Abstract:Sampling-based decoding strategies have been widely adopted for Large Language Models (LLMs) in numerous applications, which target a balance between diversity and quality via temperature tuning and tail truncation (e.g., top-k and top-p sampling). Considering the high dynamic range of the candidate next-token given different prefixes, recent studies propose to adaptively truncate the tail of LLM's predicted distribution. Although improved results haven been reported with these methods on open-ended text generation tasks, the results are highly dependent on the curated truncation parameters and exemplar text. In this paper, we propose a systematic way to estimate the intrinsic capacity of a truncation sampling method by considering the trade-off between diversity and risk at each decoding step, based on our collected prefix tree which preserves the context of a full sentence. Our work provides a comprehensive comparison between existing truncation sampling methods, as well as their recommended parameters as a guideline for users.
What problem does this paper attempt to address?
### Problems the Paper Aims to Solve
This paper aims to address two major issues in sampling decoding strategies in large language models (LLMs):
1. **Dependency on Parameter Tuning**: The effectiveness of existing sampling methods (such as Top-k and Top-p sampling) is highly dependent on the choice of parameters. These parameters are often tuned on a very sparse grid, which is not only computationally expensive but also may result in unstable tuning outcomes due to the nonlinear relationship between performance and parameters.
2. **User Ignorance of Optimal Parameters**: In practical applications, users often select parameters through a few trials based on their needs to balance the diversity and quality of generated text. However, there are no universal optimal hyperparameters for different scenarios, and users usually do not know the best parameters for their tasks.

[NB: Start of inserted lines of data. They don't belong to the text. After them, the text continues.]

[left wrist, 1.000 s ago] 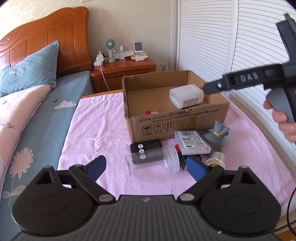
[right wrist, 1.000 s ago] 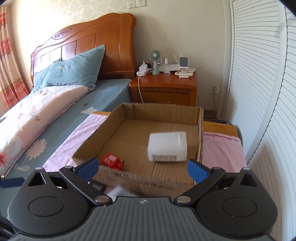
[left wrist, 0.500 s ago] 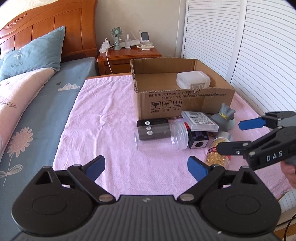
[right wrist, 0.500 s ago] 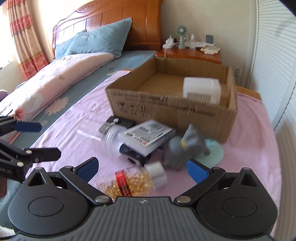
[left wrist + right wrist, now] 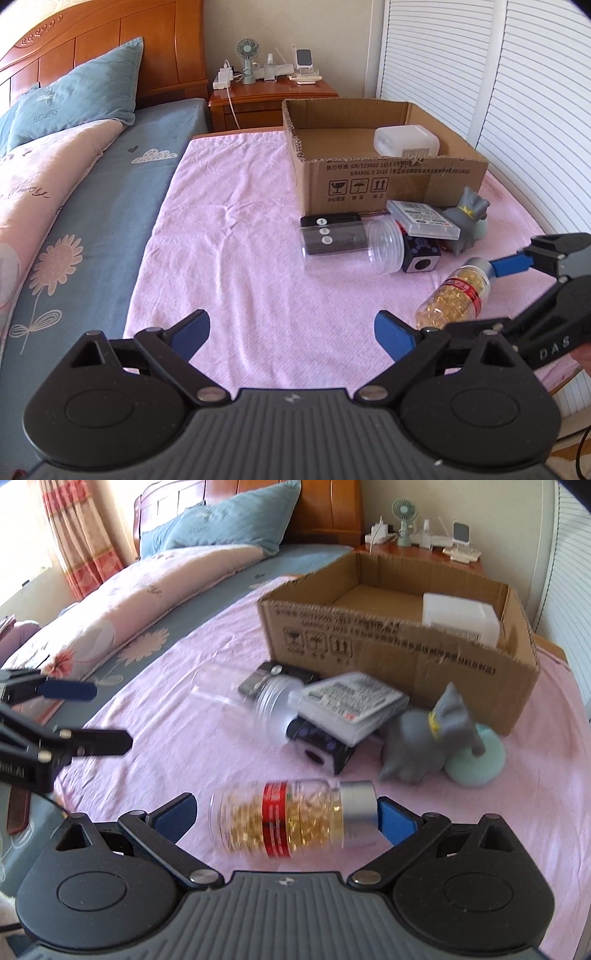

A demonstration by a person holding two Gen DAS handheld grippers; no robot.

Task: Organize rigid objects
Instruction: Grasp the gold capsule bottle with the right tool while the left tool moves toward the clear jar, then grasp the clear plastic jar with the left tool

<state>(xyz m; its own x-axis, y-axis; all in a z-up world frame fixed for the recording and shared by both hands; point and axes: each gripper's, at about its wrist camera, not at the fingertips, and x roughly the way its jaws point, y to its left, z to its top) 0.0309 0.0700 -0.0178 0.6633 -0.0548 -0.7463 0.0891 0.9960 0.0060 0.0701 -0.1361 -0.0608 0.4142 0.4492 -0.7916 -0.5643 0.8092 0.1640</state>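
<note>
Both grippers are the same chunky black plastic build. The left gripper (image 5: pixel 291 330) has a ribbed grey-black body, two round housings with triangle cutouts, silver screws at the pivots and blue finger pads (image 5: pixel 393 334). The right gripper (image 5: pixel 286 812) matches it, with white "DAS" lettering along its far arm.

A blue pillow (image 5: pixel 74 92) lies by the wooden headboard (image 5: pixel 110 48); a small fan (image 5: pixel 247 55) stands on the nightstand (image 5: pixel 273 96).
</note>
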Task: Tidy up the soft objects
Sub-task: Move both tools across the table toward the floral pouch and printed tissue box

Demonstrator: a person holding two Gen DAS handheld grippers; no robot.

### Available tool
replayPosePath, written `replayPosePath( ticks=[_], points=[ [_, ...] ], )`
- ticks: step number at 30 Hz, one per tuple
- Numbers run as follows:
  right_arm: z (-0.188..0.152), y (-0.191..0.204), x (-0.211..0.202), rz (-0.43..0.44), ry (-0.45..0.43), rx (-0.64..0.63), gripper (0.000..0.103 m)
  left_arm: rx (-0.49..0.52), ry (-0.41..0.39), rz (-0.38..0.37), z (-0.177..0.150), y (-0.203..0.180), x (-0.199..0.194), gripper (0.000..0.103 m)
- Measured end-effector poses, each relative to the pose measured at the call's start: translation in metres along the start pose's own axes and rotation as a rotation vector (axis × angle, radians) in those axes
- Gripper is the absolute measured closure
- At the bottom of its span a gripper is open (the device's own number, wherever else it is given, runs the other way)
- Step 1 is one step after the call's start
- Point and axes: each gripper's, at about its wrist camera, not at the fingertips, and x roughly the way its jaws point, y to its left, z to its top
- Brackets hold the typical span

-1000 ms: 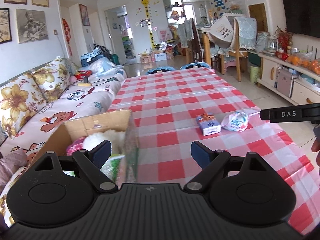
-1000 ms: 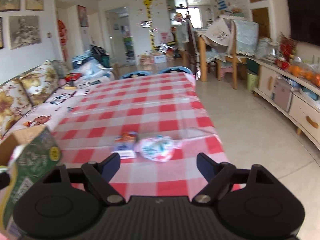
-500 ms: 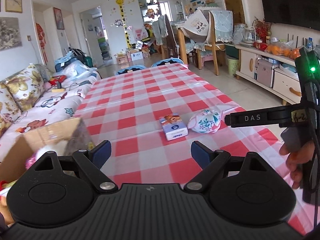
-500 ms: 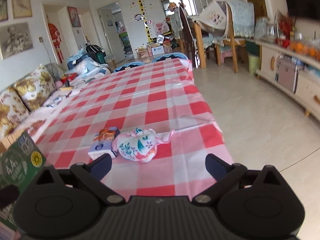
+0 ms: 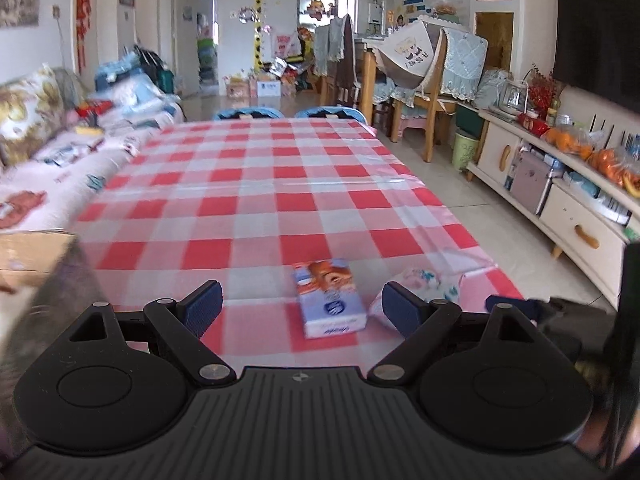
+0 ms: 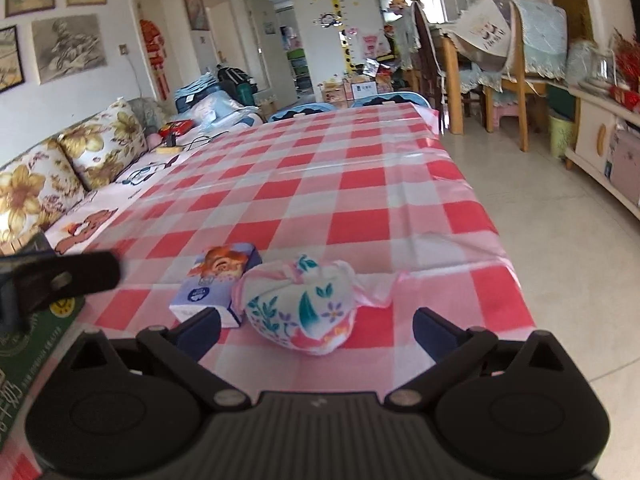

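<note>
A blue tissue pack (image 5: 328,298) (image 6: 218,282) and a white floral cloth bundle with pink edging (image 6: 302,306) (image 5: 434,284) lie side by side near the front of the red-checked table (image 5: 256,184). My left gripper (image 5: 302,312) is open and empty, with the tissue pack just ahead between its fingers. My right gripper (image 6: 316,334) is open and empty, with the bundle just ahead between its fingers. A cardboard box (image 5: 32,254) stands at the table's left; its contents are blurred.
A floral sofa (image 6: 60,184) runs along the table's left side. The table's right edge drops to tiled floor (image 6: 560,240). A sideboard (image 5: 560,200) stands on the far right. Chairs stand past the table's far end. The green box side (image 6: 28,344) is at the right view's left.
Both grippers moved forward toward the two objects. The left one swung right, away from the box and onto the tissue pack. The right one closed in on the bundle.
</note>
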Motion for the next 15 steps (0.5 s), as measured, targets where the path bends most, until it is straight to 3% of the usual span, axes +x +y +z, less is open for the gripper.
replayPosePath(
  ticks=[5, 15],
  points=[
    [0.002, 0.001, 0.004, 0.011, -0.022, -0.03, 0.002, -0.014, 0.051, -0.052, 0.008, -0.015, 0.039, 0.0],
    [0.006, -0.003, 0.013, 0.012, -0.035, -0.038, 0.002, -0.02, 0.116, -0.025, 0.011, -0.029, 0.087, 0.0]
  ],
)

### Background and Motivation
- **Limitations of Existing Methods**: Traditional probability maximization methods (such as beam search) tend to produce repetitive and incoherent text, especially in open-ended tasks. Therefore, sampling decoding strategies (such as Top-p and Top-k sampling) are widely adopted, but these methods require adjusting temperature and truncation positions to balance diversity and quality, which involves a lot of trial and error.
- **Adaptive Tail Truncation Mechanism**: Recent studies have proposed some adaptive tail truncation mechanisms based on different criteria or assumptions, which can dynamically adjust the size of the allowed token set according to the given prefix. Although these methods have shown improvements in open-ended text generation tasks, their effectiveness still highly depends on parameter selection and example texts.
### Research Objectives
- **Establish Intrinsic Evaluation Benchmark**: The authors propose a systematic approach to estimate the intrinsic adaptability of sampling methods in different contexts by constructing a Context-Preserving Trie (CP-Trie). This method can evaluate the theoretical capacity of sampling methods independently of parameter tuning.

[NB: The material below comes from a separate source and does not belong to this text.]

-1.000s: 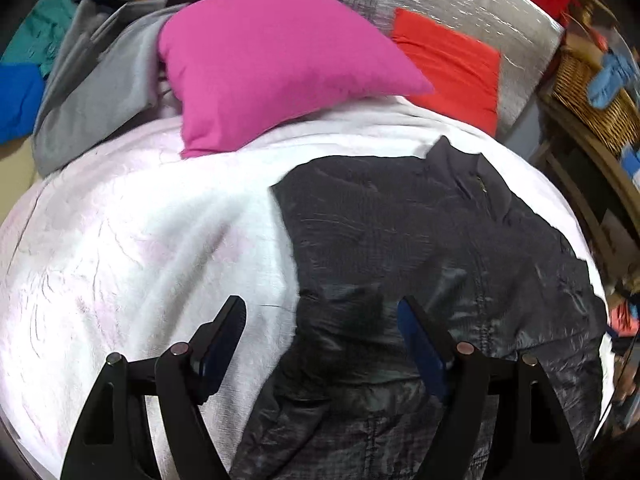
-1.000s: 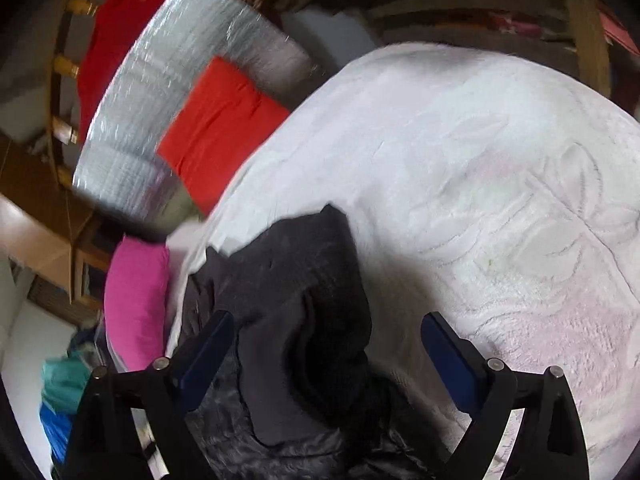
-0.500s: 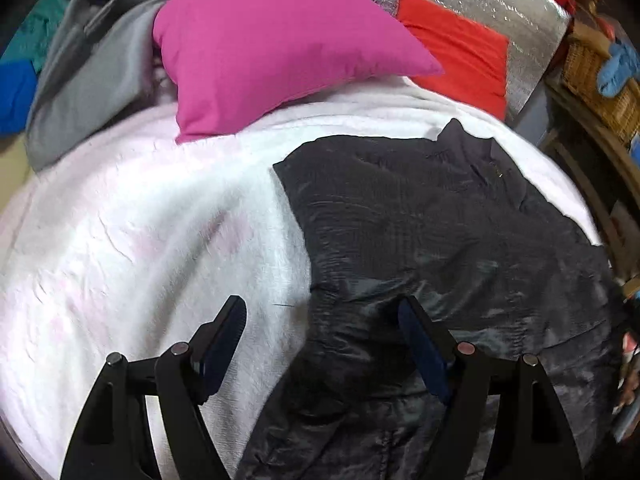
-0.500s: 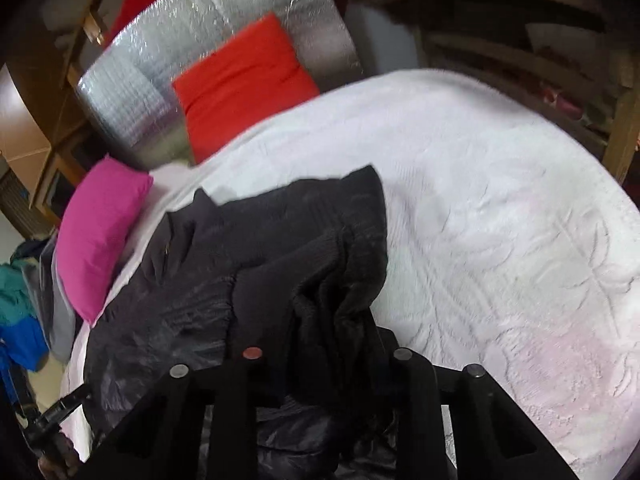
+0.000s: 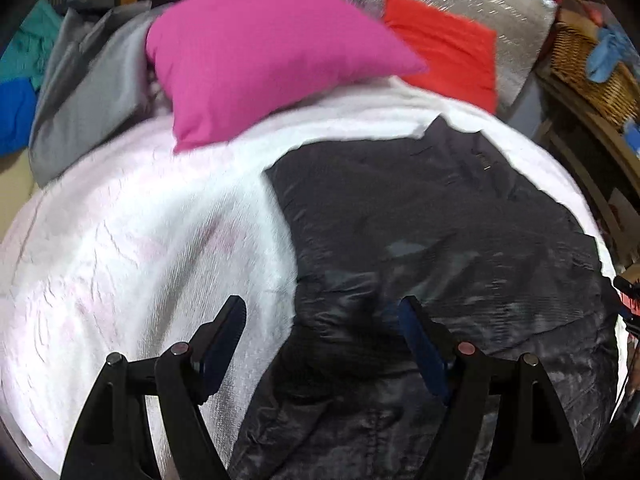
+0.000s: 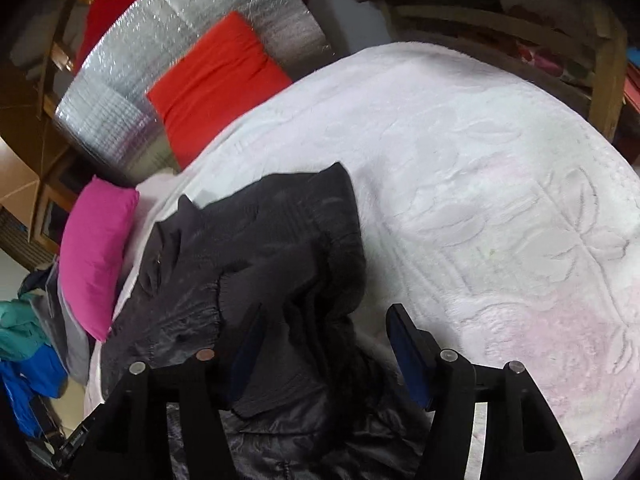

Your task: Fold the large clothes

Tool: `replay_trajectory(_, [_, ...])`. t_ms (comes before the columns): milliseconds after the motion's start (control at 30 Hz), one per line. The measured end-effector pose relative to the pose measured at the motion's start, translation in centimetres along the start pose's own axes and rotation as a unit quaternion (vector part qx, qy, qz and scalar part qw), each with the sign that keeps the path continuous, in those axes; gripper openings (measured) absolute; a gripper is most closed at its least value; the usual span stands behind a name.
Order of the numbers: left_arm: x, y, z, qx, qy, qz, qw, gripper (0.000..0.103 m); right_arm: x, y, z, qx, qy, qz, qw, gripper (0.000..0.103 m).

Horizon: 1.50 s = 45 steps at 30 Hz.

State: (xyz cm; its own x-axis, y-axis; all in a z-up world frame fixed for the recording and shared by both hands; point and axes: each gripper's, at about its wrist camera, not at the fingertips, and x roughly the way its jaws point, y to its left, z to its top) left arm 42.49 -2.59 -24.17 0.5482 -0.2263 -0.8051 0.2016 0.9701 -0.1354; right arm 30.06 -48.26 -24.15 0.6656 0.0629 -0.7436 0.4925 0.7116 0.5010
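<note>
From the left wrist camera, a black quilted jacket (image 5: 440, 240) lies spread on a white bedspread (image 5: 140, 260), toward the bed's right side, its shiny fabric creased and its collar pointing at the head of the bed. A pink pillow (image 5: 260, 52) and a red cushion (image 5: 444, 44) sit at the head. A wicker basket (image 5: 588, 68) beyond the bed's right edge holds blue cloth. The left gripper (image 5: 322, 320) hovers with jaws apart over the jacket's left edge.

From the right wrist camera, the jacket (image 6: 256, 248) is bunched, one part folded over. The right gripper (image 6: 324, 324) has just been opening; its jaws stand apart with jacket fabric loose between them.
</note>
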Motion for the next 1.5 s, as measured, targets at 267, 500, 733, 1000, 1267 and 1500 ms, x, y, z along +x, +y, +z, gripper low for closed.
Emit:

- **Identify Sweet Spots of Existing Sampling Methods**: Through systematic evaluation, the authors aim to identify the optimal parameter ranges for different sampling methods at different risk levels, providing guidance for parameter selection in practical applications.
### Main Contributions
1. **Establish Intrinsic Evaluation Benchmark**: Based on CP-Trie data, the authors propose diversity and stability metrics to evaluate the theoretical capacity of different sampling decoding methods.
2. **Comprehensive Comparison of Existing Sampling Methods**: Using the proposed evaluation benchmark, the authors conduct a comprehensive comparison of existing sampling methods, providing guidelines for method selection and parameter tuning in practical applications.
### Method Overview
- **Define the Problem**: Using CP-Trie data, the authors calculate the optimal allowed set under a given prefix and define the recall and risk of sampling methods.
- **Probability-Independent Metrics**: By checking whether the predicted next token is within the data-supported range, the authors define recall and risk, avoiding the unreliability of probabilities.
- **Parameter-Independent Evaluation**: By evaluating the average recall and the standard deviation of risk at a given risk level, the authors assess diversity and stability, eliminating the significant impact of parameter tuning.
### Experimental Results
- **Comparison at Different Risk Levels**: The authors conduct a comprehensive evaluation of various sampling methods at different risk levels. The results show that adaptive sampling and Mirostat perform best in terms of diversity and stability, while Top-p sampling performs poorly.
- **Impact of Model Size**: Within the same model family, larger models have higher average recall at the same risk level, consistent with the fact that larger models better capture the distribution of human text.
### Conclusion
By establishing an intrinsic evaluation benchmark, this paper systematically evaluates the adaptability and theoretical capacity of different sampling methods, providing scientific guidance for method selection and parameter tuning in practical applications.